In last year's report, the Lown Institute found 77% of nearly 1,800 nonprofit hospitals received more in tax break benefits than they gave back in community support, based on 2020 IRS data. Tuesday's report included data from more than 650 additional hospitals.
Many, if not all, hospitals stepped up to serve their communities with free testing and other services when the COVID-19 pandemic hit in 2020, even as revenue sagged from lower patient volumes. By 2021, patient volumes started to rebound and hospitals had help from federal relief money, which bolstered revenue. The inflated revenue in 2021, largely from federal relief, likely led to a larger difference between what hospitals could have been taxed and the community support they provided, said Kevin Holloran, senior director at credit ratings agency Fitch Ratings.

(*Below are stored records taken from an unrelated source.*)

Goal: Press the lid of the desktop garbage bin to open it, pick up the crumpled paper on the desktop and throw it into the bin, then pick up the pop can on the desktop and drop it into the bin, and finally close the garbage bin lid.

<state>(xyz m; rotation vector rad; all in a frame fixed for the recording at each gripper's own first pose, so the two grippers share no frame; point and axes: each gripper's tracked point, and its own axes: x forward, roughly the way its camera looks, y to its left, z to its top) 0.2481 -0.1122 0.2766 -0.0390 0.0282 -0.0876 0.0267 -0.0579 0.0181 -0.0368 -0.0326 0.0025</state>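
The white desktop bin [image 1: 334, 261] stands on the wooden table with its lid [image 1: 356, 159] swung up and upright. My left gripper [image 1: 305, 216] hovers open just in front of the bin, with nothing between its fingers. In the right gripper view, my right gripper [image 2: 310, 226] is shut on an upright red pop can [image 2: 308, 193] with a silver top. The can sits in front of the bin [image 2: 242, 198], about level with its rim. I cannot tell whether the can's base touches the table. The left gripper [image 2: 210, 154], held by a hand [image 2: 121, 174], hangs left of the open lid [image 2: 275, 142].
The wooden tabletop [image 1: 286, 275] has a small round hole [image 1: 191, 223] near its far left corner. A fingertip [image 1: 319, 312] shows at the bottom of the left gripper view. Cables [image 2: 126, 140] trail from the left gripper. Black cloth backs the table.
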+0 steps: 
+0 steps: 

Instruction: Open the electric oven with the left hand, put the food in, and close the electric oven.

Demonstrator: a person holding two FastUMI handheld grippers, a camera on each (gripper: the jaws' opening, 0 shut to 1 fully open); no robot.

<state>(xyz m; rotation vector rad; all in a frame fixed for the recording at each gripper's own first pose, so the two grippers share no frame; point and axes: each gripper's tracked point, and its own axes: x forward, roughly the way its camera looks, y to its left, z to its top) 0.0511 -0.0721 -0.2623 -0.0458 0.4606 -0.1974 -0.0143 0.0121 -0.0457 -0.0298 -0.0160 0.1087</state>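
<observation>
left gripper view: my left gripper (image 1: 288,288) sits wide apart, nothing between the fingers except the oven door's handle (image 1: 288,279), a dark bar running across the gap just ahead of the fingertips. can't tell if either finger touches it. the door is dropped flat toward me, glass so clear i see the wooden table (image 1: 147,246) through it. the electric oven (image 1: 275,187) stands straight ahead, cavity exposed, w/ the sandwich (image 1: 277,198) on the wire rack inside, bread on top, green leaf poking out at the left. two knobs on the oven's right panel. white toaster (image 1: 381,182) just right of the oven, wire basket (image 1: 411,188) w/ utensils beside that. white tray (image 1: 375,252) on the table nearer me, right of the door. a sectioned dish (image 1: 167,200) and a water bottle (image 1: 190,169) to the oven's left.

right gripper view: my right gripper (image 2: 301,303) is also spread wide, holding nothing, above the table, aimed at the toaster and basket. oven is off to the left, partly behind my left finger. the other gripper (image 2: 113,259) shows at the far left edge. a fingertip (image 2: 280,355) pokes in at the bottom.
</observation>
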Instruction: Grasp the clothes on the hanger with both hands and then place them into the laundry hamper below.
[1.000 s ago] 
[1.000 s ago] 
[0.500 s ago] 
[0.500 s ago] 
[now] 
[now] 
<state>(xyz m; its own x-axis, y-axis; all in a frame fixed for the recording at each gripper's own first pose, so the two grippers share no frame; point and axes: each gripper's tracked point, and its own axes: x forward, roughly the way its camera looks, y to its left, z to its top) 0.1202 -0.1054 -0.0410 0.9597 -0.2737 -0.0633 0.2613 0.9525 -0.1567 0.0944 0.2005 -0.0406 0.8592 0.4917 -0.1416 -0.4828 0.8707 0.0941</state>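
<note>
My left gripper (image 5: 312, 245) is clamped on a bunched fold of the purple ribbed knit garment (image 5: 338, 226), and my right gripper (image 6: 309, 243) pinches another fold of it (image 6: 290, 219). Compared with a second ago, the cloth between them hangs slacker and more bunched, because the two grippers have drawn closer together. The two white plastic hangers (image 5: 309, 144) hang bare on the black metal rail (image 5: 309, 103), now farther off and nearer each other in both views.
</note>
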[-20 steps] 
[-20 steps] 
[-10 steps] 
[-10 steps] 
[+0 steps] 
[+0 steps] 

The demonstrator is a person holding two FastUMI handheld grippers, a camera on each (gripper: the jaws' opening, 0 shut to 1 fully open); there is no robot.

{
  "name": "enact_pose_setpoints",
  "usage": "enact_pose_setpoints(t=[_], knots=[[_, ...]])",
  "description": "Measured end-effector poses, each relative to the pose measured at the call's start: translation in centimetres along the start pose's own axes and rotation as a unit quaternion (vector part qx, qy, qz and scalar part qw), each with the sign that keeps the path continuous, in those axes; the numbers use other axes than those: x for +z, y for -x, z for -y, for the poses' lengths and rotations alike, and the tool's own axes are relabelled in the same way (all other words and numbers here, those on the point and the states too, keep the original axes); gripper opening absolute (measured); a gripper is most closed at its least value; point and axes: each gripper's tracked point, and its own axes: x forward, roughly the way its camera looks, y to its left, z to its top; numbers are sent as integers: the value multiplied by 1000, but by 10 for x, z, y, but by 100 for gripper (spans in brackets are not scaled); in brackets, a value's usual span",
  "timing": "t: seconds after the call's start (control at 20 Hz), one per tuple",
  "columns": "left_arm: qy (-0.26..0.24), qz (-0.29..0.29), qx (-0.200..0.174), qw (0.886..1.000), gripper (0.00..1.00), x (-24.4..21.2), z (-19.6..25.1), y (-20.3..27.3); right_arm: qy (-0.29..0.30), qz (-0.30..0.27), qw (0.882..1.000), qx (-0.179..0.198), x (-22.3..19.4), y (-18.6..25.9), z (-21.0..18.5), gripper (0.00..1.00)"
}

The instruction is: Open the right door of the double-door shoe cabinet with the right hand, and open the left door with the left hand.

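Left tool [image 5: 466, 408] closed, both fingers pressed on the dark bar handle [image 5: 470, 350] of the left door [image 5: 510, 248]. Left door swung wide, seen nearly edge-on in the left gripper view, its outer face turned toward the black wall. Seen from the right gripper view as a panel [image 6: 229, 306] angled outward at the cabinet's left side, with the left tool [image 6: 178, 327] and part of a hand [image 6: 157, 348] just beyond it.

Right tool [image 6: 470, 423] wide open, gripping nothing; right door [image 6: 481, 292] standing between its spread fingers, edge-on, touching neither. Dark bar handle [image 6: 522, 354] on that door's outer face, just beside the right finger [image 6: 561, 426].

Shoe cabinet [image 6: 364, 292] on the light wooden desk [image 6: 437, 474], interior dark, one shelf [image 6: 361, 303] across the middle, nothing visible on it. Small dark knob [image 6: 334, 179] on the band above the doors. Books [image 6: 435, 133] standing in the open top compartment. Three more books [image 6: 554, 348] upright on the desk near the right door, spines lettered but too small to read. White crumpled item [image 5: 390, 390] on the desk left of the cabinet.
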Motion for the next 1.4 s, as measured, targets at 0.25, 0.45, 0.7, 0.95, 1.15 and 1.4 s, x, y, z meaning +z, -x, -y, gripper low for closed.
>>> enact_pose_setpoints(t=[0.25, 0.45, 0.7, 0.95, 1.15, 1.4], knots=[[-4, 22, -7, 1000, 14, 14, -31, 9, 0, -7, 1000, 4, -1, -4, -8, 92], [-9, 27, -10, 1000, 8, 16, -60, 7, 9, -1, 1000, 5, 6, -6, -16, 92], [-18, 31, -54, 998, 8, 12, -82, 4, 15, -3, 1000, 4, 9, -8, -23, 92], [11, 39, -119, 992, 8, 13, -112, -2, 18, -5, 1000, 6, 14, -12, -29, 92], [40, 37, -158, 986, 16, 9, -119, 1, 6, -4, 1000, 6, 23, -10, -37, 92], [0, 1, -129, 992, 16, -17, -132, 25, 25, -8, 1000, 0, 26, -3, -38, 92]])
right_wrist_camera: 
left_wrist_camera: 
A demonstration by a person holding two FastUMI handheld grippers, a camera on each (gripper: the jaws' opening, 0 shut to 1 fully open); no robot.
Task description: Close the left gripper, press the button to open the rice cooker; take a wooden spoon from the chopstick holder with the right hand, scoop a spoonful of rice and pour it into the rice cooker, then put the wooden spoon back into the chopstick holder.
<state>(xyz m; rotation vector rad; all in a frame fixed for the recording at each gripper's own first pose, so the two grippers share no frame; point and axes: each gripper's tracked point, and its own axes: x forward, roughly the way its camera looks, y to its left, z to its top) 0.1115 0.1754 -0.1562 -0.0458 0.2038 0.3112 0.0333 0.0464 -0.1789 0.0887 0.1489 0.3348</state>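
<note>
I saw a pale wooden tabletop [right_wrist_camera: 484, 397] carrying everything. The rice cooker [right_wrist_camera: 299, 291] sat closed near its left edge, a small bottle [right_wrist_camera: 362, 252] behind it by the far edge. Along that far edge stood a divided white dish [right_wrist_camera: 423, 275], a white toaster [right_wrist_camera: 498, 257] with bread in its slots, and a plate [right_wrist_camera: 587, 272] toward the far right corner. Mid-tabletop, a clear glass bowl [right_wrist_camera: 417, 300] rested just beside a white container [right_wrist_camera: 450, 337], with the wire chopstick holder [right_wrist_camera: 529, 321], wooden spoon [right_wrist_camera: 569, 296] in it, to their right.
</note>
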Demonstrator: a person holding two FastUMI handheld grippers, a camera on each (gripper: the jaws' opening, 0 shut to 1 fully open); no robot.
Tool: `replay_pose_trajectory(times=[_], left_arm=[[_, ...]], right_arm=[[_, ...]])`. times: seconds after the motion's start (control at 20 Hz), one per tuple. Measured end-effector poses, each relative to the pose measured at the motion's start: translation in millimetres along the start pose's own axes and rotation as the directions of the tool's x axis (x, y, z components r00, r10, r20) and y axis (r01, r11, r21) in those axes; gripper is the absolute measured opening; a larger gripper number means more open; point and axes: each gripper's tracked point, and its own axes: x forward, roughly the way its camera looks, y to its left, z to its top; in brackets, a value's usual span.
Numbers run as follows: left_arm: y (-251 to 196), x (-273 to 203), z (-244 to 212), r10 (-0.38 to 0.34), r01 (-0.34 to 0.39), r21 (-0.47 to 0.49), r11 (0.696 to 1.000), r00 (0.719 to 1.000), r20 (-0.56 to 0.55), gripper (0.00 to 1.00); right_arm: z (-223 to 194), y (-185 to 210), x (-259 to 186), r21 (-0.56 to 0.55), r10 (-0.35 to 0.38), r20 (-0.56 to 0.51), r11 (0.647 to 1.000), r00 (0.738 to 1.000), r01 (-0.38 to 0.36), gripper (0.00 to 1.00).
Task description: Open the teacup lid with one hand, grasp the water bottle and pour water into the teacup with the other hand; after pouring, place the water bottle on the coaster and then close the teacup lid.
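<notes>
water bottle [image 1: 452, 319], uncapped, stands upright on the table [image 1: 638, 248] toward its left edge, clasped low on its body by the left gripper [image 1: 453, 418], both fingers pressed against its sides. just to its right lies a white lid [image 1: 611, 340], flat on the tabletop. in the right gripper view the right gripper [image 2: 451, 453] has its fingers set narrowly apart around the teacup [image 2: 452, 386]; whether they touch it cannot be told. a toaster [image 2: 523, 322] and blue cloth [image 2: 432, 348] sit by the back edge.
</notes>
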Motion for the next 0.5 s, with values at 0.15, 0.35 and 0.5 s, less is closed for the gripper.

The Lown study excludes any potential benefits to communities from medical research, training and Medicaid reimbursement shortfalls, which many facilities consider a form of community support.
In a statement, Rick Pollack, president and CEO of the American Hospital Association, said the institute "cherry-picks categories of community benefit and ignores other areas of great importance," including underpayments from government payers and services such as food security programs, maternal education and vaccination clinics.
Saini said he hopes the study will spark conversations about how hospitals report community contributions and stricter guidelines on how much facilities must contribute.